Stony Brook University doctoral student researcher Kuldeepsinh Raj, along with Principal Investigator Professor Nav Nidhi Rajput from the Department of Materials Science and Chemical Engineering, are using clean electricity to develop the best chemical "recipes" to convert carbon dioxide (CO2) emissions into valuable fuels and products.

Their findings have been published byCell Reports Physical Science in the article, "Data-Driven Molecular Design Rules for Electrolytes in CO2Electroreduction."

Carbon dioxide is a primary driver of climate change in the Earth's atmosphere. CO2 electroreduction is an emerging technology that uses electricity to chemically transform CO2 into potentially valuable products like carbon monoxide, ethylene and ethanol. In order to make this work most efficiently, researchers sought to determine the need for the right liquid environment, called an electrolyte, to be used inside in a device that can help determine how much CO2 dissolves, how fast the reaction runs, how stable the liquid remains under voltage, and what products form. Since there are millions of possible liquids to choose from, testing them individually would take decades.

The research team built a smart computational framework that combines physics, chemistry simulations and machine learning. They used computer simulations to screen 1.3 million candidate molecules to help identify the best liquids for this job, something impossible to do by hand.

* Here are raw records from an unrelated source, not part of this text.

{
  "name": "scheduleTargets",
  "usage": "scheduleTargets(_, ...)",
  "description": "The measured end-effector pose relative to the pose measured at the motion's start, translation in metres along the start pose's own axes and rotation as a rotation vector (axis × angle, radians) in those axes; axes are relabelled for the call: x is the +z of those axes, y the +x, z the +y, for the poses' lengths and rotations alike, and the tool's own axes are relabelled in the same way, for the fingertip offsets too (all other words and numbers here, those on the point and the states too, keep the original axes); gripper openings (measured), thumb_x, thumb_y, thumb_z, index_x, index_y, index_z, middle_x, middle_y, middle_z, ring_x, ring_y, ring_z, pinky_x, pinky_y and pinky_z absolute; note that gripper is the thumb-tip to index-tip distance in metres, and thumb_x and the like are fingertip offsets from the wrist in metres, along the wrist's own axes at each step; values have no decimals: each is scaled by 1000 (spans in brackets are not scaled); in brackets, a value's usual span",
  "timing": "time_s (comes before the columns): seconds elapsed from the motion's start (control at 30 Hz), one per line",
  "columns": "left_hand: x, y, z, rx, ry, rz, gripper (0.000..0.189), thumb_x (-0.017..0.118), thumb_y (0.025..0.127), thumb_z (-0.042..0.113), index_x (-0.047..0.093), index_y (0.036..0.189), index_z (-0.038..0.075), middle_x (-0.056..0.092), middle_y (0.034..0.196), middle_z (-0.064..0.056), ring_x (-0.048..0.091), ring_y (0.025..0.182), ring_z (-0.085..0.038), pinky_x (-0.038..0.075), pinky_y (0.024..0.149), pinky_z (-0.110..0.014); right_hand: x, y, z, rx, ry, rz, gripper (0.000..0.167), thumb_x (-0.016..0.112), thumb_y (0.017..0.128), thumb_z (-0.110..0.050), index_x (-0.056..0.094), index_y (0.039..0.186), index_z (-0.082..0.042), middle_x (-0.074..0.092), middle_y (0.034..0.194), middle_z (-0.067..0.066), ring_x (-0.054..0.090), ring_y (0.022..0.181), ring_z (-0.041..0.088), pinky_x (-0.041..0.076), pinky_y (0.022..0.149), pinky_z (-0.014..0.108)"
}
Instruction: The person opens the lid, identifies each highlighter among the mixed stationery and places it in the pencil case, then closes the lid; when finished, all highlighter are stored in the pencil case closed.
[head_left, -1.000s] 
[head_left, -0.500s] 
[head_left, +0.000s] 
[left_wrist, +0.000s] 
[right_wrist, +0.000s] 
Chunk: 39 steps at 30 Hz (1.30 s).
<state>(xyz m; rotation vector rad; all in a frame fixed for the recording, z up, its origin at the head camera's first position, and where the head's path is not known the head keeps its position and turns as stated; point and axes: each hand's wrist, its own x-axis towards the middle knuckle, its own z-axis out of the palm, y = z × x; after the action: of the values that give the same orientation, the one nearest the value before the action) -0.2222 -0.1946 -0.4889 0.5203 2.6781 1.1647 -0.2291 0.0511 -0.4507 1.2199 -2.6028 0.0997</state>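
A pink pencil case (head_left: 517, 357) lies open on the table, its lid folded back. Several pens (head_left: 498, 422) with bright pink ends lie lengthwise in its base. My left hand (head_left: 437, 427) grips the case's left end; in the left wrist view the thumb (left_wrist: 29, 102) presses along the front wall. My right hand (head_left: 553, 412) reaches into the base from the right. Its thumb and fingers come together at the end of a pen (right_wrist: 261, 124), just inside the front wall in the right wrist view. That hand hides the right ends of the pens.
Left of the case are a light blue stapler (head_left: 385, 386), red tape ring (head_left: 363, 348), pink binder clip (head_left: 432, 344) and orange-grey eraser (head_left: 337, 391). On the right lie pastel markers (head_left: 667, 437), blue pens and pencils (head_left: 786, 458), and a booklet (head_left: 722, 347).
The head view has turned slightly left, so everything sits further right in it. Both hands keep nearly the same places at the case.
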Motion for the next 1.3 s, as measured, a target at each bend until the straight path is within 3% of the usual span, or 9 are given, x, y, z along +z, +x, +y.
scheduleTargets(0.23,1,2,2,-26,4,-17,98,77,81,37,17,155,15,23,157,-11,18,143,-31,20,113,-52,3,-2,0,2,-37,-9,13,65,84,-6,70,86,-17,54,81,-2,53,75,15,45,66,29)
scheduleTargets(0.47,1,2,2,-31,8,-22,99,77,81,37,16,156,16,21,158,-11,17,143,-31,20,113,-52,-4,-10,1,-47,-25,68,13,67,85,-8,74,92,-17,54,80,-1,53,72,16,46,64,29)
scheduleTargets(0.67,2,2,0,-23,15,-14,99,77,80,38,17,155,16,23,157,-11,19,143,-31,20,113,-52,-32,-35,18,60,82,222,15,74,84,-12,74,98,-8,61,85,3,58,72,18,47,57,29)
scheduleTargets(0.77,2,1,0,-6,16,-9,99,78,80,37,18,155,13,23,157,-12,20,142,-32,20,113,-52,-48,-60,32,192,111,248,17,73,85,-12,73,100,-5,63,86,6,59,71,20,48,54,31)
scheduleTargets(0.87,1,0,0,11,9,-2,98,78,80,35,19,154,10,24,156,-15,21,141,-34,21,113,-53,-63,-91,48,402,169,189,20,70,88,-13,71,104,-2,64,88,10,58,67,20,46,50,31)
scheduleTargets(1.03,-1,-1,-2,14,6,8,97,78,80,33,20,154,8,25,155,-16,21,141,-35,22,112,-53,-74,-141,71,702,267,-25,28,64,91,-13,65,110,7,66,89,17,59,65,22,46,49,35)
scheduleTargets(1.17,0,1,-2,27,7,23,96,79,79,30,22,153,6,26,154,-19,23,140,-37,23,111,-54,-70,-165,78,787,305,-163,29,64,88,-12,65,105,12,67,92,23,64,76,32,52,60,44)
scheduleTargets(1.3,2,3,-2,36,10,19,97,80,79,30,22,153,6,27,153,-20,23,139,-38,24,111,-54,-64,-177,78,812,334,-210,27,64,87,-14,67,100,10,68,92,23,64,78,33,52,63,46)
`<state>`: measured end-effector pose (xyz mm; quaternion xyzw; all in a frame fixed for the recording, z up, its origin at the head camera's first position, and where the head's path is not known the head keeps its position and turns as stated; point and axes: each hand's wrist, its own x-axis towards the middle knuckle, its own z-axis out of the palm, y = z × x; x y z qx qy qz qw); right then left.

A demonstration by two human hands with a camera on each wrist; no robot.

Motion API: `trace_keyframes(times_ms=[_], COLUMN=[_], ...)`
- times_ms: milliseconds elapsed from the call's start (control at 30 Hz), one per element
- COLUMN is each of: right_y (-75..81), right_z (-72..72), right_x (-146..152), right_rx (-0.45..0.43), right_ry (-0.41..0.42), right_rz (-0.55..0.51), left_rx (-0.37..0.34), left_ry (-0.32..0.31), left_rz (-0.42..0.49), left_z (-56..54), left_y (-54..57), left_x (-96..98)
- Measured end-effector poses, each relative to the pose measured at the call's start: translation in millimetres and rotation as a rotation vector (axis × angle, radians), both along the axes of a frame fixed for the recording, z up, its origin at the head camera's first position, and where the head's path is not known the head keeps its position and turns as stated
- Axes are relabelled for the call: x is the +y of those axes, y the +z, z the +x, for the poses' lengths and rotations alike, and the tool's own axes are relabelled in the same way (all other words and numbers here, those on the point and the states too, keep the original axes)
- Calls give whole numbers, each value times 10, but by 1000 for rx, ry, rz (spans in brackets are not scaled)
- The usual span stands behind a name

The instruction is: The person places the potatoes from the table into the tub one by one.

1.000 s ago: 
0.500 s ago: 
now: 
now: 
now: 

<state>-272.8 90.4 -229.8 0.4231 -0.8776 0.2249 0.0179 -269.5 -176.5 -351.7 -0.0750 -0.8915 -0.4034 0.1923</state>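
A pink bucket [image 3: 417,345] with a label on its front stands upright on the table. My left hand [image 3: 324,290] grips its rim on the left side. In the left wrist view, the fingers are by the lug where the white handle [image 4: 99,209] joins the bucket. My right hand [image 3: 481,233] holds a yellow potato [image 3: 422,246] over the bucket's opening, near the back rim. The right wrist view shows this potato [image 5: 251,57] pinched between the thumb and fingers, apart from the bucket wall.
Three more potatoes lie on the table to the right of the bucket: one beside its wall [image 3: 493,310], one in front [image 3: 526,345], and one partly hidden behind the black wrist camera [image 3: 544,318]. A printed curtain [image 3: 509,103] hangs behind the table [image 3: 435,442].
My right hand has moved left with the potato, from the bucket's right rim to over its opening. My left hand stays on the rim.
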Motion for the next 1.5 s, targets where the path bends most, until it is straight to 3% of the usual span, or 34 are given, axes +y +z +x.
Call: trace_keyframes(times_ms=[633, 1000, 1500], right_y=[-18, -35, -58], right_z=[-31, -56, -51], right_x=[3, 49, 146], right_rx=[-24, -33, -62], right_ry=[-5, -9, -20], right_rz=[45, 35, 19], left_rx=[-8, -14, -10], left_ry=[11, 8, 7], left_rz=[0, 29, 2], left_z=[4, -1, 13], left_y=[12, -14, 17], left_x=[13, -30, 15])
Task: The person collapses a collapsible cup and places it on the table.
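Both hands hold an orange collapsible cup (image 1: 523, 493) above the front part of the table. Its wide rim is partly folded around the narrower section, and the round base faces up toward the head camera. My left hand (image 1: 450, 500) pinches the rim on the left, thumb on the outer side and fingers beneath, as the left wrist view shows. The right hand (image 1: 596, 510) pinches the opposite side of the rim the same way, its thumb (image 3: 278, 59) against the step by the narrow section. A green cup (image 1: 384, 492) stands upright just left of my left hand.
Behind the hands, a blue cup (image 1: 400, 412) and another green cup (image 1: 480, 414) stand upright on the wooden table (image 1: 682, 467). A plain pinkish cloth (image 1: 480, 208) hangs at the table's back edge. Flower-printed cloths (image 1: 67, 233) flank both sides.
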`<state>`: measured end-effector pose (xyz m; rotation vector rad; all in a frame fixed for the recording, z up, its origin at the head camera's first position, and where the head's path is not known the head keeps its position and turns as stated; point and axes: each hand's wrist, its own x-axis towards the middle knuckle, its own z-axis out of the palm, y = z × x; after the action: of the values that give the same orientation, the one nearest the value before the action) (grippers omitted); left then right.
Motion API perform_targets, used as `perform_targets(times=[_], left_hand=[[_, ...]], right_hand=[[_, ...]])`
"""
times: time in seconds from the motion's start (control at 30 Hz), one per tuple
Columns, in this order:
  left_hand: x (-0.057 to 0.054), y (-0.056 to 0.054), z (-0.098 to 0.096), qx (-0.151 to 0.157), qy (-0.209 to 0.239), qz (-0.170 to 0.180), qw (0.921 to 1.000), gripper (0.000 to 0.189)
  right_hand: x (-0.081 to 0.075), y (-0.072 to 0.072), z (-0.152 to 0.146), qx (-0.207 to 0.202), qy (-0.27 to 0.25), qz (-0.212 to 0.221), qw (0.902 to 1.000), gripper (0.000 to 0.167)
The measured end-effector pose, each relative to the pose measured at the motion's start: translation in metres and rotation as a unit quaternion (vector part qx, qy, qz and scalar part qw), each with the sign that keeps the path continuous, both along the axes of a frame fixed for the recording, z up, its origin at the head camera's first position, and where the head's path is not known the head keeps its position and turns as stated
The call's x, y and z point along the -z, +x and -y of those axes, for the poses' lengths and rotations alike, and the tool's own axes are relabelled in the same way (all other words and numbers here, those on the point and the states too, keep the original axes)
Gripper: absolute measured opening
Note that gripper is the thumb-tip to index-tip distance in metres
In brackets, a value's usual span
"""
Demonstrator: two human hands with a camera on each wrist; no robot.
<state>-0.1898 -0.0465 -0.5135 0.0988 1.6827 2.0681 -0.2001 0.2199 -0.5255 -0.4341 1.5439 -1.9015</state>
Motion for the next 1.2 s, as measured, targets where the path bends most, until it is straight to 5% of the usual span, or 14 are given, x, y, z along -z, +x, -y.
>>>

Of those millions, the researchers identified six promising new solvents: five cyclic ethers and one nitrile. These solvents, never tested for this purpose before, dissolved large amounts of CO2, allowing them to move quickly through the system providing two key ingredients for an efficient reaction.

The team also discovered why certain molecules work and others don't. Their atomic structure uncovered clear molecular "design rules" for building better electrolytes. The data, models and findings are freely available in an open-access database called COSMIC (CO2 Solvent Materials Informatics Collection), so researchers worldwide can build on this work to design the next generation of clean energy devices.

"This breakthrough captures the core mission of our department, combining cutting-edge computational methods with fundamental science to tackle the world's most urgent challenges," said Department of Materials Science and Chemical Engineering Professor and Chair Dilip Gersappe. "Professor Rajput and her PhD student Kuldeepsinh Raj have unlocked a fast track for carbon-utilization technology, and, by making their models openly available through the COSMIC database, they are providing a collaborative launchpad for clean-energy researchers all over the world."